俺の上司は右近ちゃん

俺の上司は右近ちゃん(フィクション)

「だからぁ…無理なんだってぇ…」目の前で酔いつぶれてる狐耳の美少女アバターを纏ったおっさんは俺の上司だ。

俺は”ゆかりねっと”という自分の声を合成音声に変換するソフトでボイスチャットをしながらVRChatを楽しんでいる。合成音声だから、声からリアルの人物像を想像する事は不可能だ。アバターはキッシュちゃんを使っている。

そして、VRChatで開催される飲み会のイベントに参加した時の事だった。

右近ちゃんアバターを纏って、右手に酒瓶を持って、丁寧に酔っぱらってるアニメーションを再生しながらお酒を飲んで社会の愚痴を言ってる人が居た。
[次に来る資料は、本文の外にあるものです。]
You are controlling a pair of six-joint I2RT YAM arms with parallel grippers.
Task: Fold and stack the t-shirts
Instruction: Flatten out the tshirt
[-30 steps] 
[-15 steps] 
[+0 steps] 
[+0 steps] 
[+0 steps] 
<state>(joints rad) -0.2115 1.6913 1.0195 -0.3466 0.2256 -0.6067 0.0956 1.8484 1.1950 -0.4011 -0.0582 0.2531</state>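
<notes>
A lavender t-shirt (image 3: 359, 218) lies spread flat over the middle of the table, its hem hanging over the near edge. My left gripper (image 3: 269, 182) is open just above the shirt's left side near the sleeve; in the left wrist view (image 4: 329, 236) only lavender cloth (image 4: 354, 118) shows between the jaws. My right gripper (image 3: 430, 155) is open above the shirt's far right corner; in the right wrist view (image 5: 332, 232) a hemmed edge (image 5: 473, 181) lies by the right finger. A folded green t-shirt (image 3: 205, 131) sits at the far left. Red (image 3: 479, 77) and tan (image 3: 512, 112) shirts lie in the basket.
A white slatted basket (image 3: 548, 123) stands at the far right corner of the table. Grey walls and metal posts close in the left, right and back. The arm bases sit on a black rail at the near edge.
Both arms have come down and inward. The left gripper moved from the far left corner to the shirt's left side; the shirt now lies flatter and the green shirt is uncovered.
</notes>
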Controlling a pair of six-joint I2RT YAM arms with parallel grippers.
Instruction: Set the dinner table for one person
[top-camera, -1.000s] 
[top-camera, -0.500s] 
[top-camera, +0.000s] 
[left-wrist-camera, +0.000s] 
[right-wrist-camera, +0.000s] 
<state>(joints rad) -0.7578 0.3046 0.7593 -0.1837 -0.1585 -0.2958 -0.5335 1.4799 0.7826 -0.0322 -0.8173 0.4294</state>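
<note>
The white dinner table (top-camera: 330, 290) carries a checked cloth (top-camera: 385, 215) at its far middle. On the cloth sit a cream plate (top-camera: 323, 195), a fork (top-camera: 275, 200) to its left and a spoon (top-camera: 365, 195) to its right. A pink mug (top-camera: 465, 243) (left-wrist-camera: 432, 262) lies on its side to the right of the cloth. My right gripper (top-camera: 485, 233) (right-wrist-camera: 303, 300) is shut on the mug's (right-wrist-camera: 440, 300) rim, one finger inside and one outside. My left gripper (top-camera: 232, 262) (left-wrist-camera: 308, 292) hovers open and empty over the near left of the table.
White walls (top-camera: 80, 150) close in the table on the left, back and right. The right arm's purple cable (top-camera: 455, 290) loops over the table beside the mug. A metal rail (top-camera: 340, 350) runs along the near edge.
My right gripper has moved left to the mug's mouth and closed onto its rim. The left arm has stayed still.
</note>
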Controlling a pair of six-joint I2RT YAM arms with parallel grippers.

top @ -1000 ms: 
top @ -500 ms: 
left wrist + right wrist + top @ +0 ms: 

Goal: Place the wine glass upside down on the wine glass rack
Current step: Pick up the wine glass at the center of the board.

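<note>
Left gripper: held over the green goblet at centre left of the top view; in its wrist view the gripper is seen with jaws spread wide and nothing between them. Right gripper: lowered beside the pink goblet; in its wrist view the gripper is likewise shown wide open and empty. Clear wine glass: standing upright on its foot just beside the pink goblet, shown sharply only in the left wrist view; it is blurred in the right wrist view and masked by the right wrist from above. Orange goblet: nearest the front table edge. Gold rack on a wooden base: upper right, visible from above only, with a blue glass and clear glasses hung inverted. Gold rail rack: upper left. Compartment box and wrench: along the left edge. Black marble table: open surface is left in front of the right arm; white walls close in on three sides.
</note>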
話し方の特徴に覚えがあり、あまりにもピンポイントな話の内容から察するに…

目の前に居る狐耳の美少女は俺の上司だという事が判明してしまった。

打ち明ける間もなく俺は”ゆかりねっと”の合成音声で相槌を打ってゆく。上司の恋声ボイスを通じて、日々の苦労が語られてゆく…
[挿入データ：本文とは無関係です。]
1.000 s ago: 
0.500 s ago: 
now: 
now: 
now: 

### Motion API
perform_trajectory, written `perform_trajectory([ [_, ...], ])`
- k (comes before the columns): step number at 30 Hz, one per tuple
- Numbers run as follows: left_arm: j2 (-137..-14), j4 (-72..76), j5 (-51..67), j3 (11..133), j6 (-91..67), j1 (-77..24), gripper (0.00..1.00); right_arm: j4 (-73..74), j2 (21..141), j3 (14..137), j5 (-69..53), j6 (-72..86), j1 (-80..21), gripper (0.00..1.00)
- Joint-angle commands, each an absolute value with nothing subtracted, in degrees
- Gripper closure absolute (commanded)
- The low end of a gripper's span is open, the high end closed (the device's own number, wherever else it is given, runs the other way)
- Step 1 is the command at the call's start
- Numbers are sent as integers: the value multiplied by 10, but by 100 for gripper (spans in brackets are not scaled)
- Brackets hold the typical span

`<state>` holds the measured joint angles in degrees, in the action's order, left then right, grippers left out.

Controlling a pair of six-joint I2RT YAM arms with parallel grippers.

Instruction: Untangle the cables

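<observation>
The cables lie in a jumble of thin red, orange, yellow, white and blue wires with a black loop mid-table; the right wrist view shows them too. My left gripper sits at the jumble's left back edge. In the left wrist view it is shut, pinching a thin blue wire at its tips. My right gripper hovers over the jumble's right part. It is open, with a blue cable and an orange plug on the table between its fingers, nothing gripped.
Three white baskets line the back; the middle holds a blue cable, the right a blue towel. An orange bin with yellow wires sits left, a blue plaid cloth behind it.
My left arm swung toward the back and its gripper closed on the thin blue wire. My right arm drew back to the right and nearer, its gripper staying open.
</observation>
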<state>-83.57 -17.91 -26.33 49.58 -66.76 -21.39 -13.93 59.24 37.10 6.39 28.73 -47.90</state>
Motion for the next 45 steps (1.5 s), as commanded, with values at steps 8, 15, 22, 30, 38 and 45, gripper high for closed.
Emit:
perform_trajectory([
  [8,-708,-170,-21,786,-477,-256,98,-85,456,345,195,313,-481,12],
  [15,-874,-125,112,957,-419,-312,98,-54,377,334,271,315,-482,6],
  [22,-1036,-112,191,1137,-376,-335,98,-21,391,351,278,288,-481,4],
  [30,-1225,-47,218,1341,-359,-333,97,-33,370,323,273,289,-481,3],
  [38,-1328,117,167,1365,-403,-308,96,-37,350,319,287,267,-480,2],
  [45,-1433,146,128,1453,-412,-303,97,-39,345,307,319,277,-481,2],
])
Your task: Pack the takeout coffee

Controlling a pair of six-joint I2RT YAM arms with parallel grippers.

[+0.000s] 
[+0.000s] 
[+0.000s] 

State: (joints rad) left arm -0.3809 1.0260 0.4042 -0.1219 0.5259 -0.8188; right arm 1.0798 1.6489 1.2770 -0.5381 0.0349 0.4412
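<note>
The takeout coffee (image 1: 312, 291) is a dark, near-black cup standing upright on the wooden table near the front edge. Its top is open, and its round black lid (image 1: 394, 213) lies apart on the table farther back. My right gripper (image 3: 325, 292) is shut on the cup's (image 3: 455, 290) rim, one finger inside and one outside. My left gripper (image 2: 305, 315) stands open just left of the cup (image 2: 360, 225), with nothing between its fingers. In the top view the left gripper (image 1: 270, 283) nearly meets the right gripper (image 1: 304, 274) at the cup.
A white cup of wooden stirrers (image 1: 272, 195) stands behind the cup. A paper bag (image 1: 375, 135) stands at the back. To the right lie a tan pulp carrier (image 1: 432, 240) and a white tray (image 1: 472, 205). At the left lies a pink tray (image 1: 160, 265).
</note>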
「だってさぁ…納期を早くしろっていったって、どんだけ加工を詰めても郵送はどうにもならないじゃぁん…新幹線で持って行け!って、そんな事ばかりしてたらおかしくなっちゃうよぉ…」

上司、ちょっとピッチが高めだ。

「だから、飲むんだ…私は飲むんだ…」

この後、なあなあになって上司からのフレンドリクエストを許可してしまった。ブロックするわけにもいかないし、外すのも気まずいし…そんなこんなで、右近ちゃんの上司と一緒に現実とVRを行き来する日常がはじまった。

みたいなVRCお漫画が読みたいなぁという妄想。